[AI translation] There are some passages in Scripture that pose a serious problem not only for the untrained Bible reader, but also for the most in-depth theologians. This is one of them. No wonder one of you, when asked what you would like to hear a sermon on, wrote this: To me, this verse is so incomprehensible and powerful: "I have mercy on whom I have mercy, and I have compassion on whom I have compassion." Well, I've read many explanations of this Word, but I confess that none of them has fully reassured me. I can't promise to solve this problem in a satisfactory way now. If anywhere, it is here that we really need to keep in mind what is written in the book of Isaiah, "For my thoughts are not your thoughts, and your ways are not my ways, says the Lord. For as the heavens are higher than the earth, so are My ways higher than your ways, and My thoughts than your thoughts" (Isa 55:8-9). But at least let us not misunderstand!In the first place, when God says "I have compassion on those I have compassion on", there is one thing that cannot and must not be taken from this: the arbitrariness that resonates in our ears in a way that says: "I do what I want, what is it to you? This statement is not the arrogant revelation of a capricious tyrant, the arbitrariness of power, the random distribution of tyrannical grace, but on the contrary: it is an almost repeated statement, a doubled testimony to the fact that God's grace is grace! Almost like this: To whom I have shown mercy, to whom I have shown mercy, it is granted! I have mercy on whom I have mercy, so let not the one whom God has mercy on be afraid or feel himself to be an outcast, for his mercy is true mercy! Full rehabilitation, a relationship that is not disturbed by the recollection of painful memories, by reproaches. A state of grace like that of a prodigal son returned home, adopted as a son again. A state of sonship that keeps the pardoned in a total liberated commitment.

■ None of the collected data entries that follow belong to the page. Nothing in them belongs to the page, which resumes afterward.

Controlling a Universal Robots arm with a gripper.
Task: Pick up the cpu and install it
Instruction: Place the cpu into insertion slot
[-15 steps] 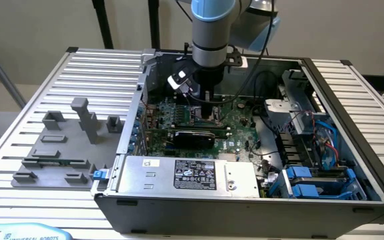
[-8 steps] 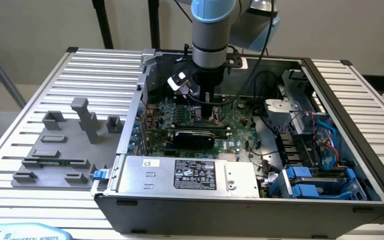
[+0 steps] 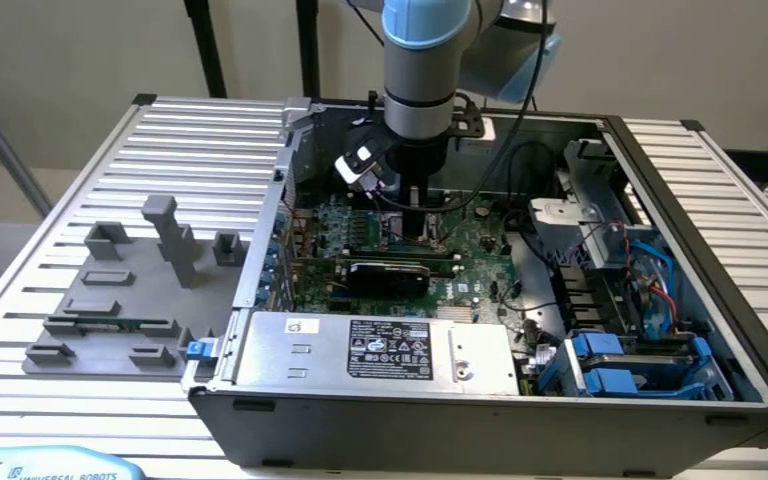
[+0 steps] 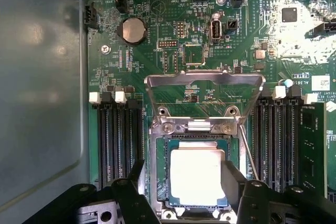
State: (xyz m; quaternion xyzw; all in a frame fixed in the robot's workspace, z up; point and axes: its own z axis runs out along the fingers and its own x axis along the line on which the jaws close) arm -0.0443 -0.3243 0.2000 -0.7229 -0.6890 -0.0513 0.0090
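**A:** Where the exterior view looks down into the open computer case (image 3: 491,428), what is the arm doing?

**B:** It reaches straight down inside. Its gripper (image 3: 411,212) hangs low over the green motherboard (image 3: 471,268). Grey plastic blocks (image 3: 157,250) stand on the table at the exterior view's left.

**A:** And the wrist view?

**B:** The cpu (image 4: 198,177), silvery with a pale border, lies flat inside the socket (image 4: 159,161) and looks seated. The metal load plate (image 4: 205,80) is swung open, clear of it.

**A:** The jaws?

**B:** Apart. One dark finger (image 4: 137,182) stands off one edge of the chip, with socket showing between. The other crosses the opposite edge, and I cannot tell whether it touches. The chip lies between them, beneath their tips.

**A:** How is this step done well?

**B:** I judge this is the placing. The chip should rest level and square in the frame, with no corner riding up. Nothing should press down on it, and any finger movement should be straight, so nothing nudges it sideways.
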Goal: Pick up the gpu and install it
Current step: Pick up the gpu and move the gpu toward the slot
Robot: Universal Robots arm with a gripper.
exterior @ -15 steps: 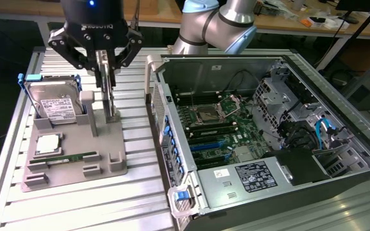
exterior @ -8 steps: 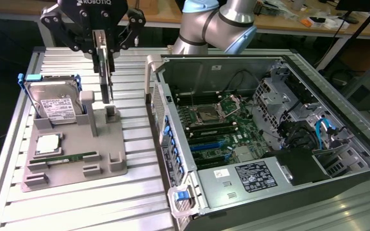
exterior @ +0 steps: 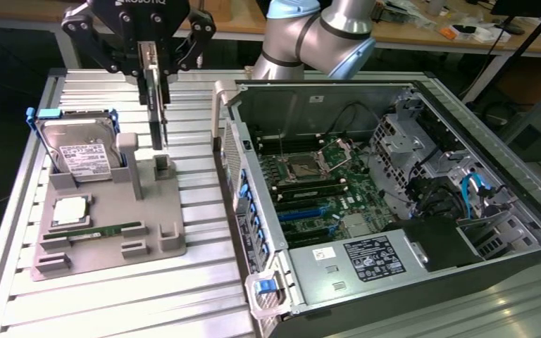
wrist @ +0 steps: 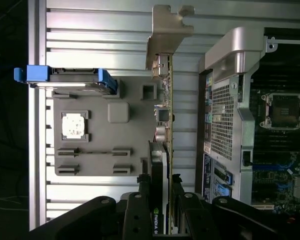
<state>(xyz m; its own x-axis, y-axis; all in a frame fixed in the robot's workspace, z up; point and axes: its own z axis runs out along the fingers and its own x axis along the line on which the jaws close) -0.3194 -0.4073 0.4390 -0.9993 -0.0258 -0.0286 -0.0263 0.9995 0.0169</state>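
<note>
**Claw and gpu at the grey holder.** My claw (exterior: 153, 70) is closed on the gpu (exterior: 157, 120), directly above the grey holder (exterior: 110, 246) that lies on the ribbed tabletop (exterior: 110, 303). I hold the card upright and edge-on, with a finger (wrist: 140, 205) pressed against each flat face.

The card's lower end is level with the slot at the holder's edge nearest the computer case (exterior: 318, 109), just beside the holder's tall post (exterior: 129, 158). I cannot tell whether the card touches that slot or hangs just clear of it.

In the wrist view the claw grips the card at the end opposite its silver bracket (wrist: 167, 30).

Other items on the holder:
- A hard drive (exterior: 78, 144) in a blue frame stands upright at the corner away from the gpu.
- A square processor chip (exterior: 70, 210) lies flat in a recess near the holder's middle.
- A narrow green memory stick (exterior: 101, 229) lies in a groove just beside the chip.

The case stands open beside the holder, on the gpu's side, with its motherboard (exterior: 318, 190) exposed.
</note>
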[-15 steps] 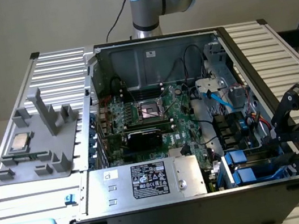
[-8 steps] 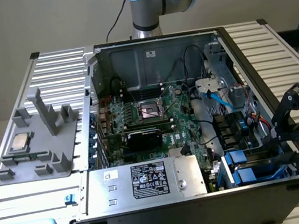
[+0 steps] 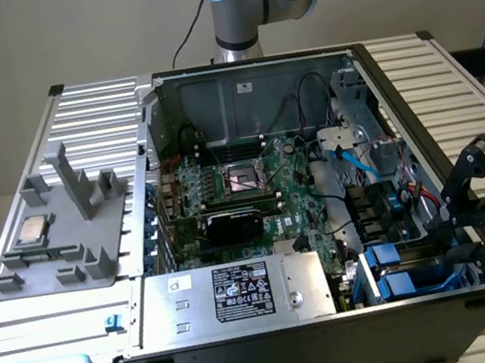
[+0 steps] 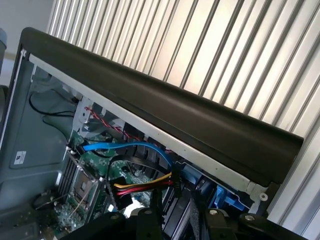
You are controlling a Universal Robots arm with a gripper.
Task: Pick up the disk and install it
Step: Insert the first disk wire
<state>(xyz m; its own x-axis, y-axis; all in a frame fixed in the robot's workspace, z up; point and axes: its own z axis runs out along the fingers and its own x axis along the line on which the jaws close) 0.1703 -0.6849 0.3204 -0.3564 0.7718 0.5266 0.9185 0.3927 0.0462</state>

Then it is good to consider what grace is. Well, it is the attitude, the motive, the act of God, which he owes to no one. That which He does not do out of compulsion, in return, but out of His own free good pleasure. That which He exercises purely out of love for one who has not deserved it at all, has not served Him in any way, and might even expect the opposite! For instance, of all the persons here mentioned, God did not owe it to Abraham to choose him of all men to be the ancestor of the faithful of all time, and yet that he chose him for this purpose was purely out of grace. It did not behove Jacob to prefer him to his brother Esau for a particular purpose. Nor to Moses to have him carry out the deliverance of the people of Israel from the slavery of Pharaoh - that he did so was purely out of grace. Just as He did not owe it to this wretched world to send Jesus and give Him up to a redemptive death for it. That He did so, it was solely by His mercy and grace. Nor did He owe it to you or me that He would make us heirs of heavenly glory through faith in Jesus, and that He would do so is only by His grace.

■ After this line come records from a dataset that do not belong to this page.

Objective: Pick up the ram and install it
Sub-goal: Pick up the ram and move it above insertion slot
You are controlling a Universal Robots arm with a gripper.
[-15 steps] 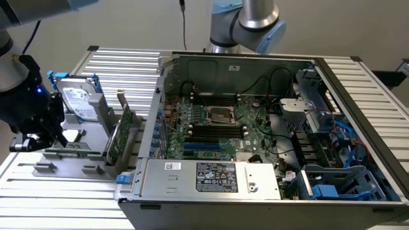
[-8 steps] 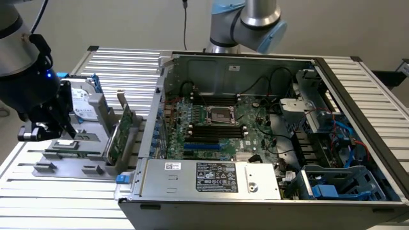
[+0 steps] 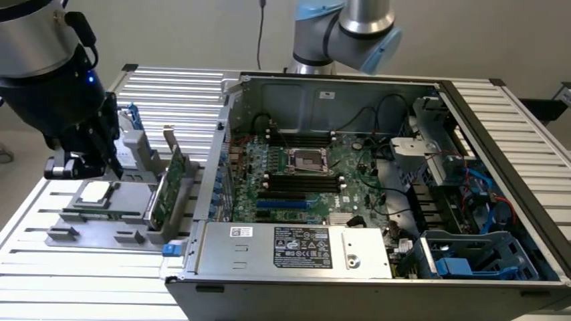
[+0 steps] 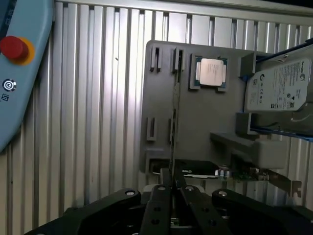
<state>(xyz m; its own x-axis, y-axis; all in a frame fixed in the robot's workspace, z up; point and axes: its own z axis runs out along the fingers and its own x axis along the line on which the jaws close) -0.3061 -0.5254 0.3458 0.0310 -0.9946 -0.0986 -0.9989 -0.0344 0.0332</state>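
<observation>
The ram shows edge-on as a thin dark strip that runs straight into my gripper, whose black fingers are shut on its near end. It lies along a row of slots in the grey holder; I cannot tell if it is clear of them. In the exterior view my gripper hangs over the back left of that holder, at the exterior view's left, outside the open computer case. The motherboard's black memory slots lie in the middle of the case.
A silver processor chip rests on the holder beside the ram. A green expansion card stands upright between the holder and the case. A hard drive sits beyond the chip. A pendant with a red button lies on the ribbed table.
</observation>
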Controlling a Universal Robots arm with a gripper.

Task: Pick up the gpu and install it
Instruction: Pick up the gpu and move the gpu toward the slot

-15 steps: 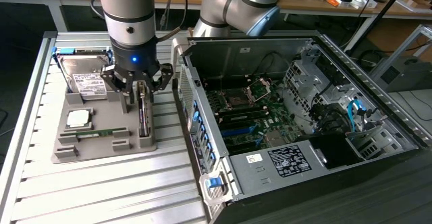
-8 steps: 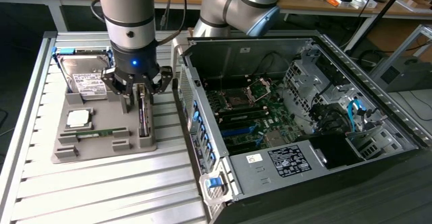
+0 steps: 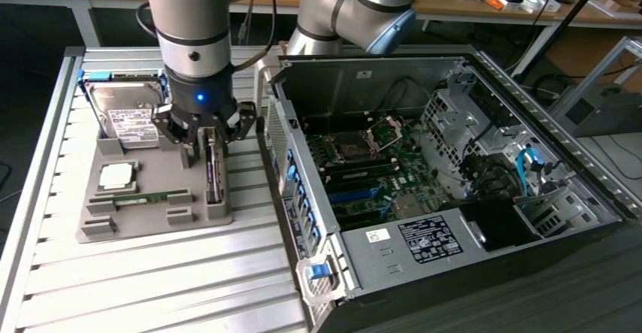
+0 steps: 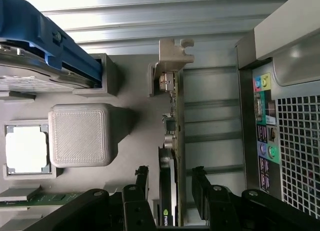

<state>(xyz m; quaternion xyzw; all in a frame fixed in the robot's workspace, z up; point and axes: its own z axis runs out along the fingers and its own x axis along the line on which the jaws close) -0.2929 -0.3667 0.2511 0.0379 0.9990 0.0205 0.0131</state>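
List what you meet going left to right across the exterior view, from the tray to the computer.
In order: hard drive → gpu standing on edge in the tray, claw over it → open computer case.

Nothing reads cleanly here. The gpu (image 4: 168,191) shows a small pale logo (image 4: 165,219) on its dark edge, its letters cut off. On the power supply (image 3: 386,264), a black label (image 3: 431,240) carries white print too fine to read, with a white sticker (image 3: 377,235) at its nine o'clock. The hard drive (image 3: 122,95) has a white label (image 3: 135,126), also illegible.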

So let us understand the grace to be that act, that motive, that conduct of God, by which he owes nothing to any one. It is precisely for this reason that God cannot be held accountable, down to the most minute details of everyday life. I cannot argue with Him about why, for example, He chooses one woman to be the mother of six children and leaves another, however much she longs for a child, barren. Why does he choose one woman to play Albert Schweitzer and leave the other a grey butler? Why does he keep one in good health until his late old age and leave the other to die young of a painful cancer? It could go on indefinitely. For it is essentially the same question as why the fate of Jacob is different from that of Esau, and why the role of Moses is different from that of Pharaoh. These are indeed mysteries, God's workshop secrets, which he does not explain, to which Paul only alludes by the analogy that it is the potter's right to fashion from the clay at his disposal a vessel of such and such a shape, for such and such a purpose: a vase for flowers, a milk jug, or a waste-paper bin, because he needs such and such a vessel. After all, God is the Creator! He knows what you need. Here it must be clearly understood that when God makes a flower vase, a milk jug, or a waste receptacle out of a man's brain, it is not for his salvation, but for his role on earth.

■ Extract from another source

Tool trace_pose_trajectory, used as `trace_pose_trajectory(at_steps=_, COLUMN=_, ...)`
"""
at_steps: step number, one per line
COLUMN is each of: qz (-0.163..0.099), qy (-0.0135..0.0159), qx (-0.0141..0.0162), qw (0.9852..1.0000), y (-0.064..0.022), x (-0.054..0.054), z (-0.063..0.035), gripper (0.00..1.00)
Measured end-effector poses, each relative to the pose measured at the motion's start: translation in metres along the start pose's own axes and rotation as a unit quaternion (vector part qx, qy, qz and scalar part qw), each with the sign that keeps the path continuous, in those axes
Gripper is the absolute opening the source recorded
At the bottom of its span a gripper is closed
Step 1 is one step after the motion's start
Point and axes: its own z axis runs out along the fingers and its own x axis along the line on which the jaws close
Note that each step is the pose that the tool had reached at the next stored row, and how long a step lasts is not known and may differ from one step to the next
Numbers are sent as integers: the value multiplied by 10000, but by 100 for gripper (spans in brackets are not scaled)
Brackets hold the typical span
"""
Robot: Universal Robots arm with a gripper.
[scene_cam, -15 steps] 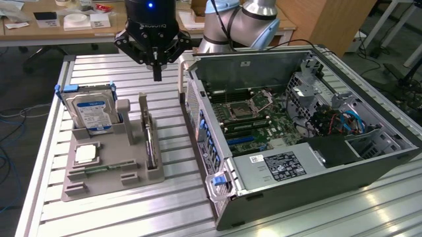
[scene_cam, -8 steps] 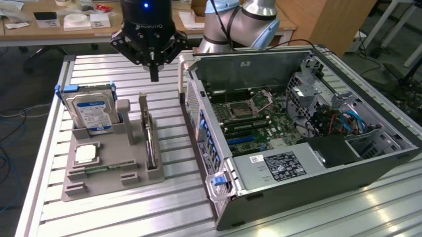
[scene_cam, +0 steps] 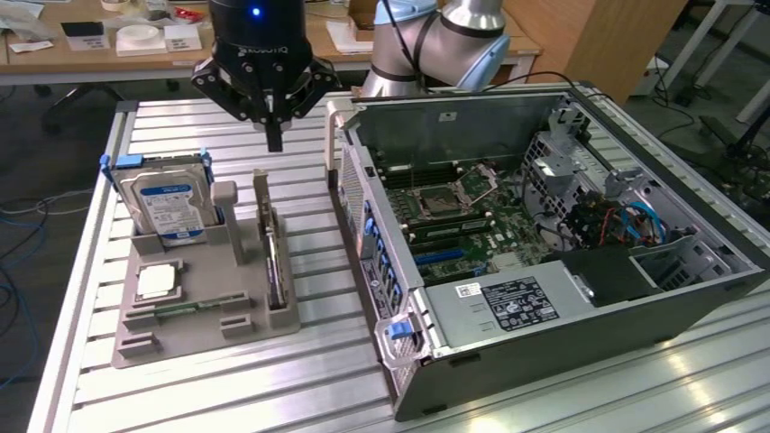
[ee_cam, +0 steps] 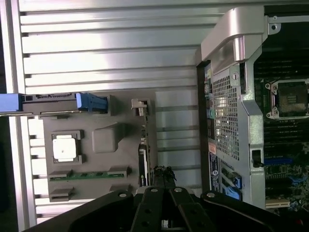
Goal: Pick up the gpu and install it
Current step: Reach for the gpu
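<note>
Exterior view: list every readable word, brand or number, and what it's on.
"ROBOTIQ", upside down, on the gripper.
Blue label on the hard drive: too small to read.
Black label and white sticker on the power supply: too small to read.

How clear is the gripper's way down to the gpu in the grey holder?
Probably yes, it looks clear: the gpu stands on edge in the grey holder, top edge bare, nothing over it. The gripper hangs above it, but its fingers are shut.
</note>
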Motion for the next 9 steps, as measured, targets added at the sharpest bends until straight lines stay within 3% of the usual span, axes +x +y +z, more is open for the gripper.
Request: trace_pose_trajectory(at_steps=9, qz=-6, qy=0, qx=0, qw=10000, y=-60, x=57, z=-2, gripper=11)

So that He has mercy on whom He wills, and He hardens whom He wills, does not mean that He has created some people in advance so that they will be saved in any case, and others so that they will be damned in any case. This would be contrary to the spirit of Scripture. It is a question of who He wants to use for His purposes in the course of history. The people of Israel were also chosen to fulfil the historical - let us say salvation-historical - role that God intended them to play in preparing and carrying out His redemptive plan for the world. This election of Israel was not, therefore, an election for eternal salvation, but for service. It was to worship the one true God in a pagan world and to be a propagator of faith in the one true God among the Gentiles. He was chosen to receive and to impart divine revelation. That is why he entrusted him with the sacred writings, the writings of the prophets, to preserve them. He also chose him to be the incarnate Christ, the Saviour of the world. So the people of Israel were chosen, not for themselves, but for all mankind. This election is a mission, a calling! God wants this people to be at His service. The selection of Israel for this special role is not at the expense of the other nations, but for their benefit.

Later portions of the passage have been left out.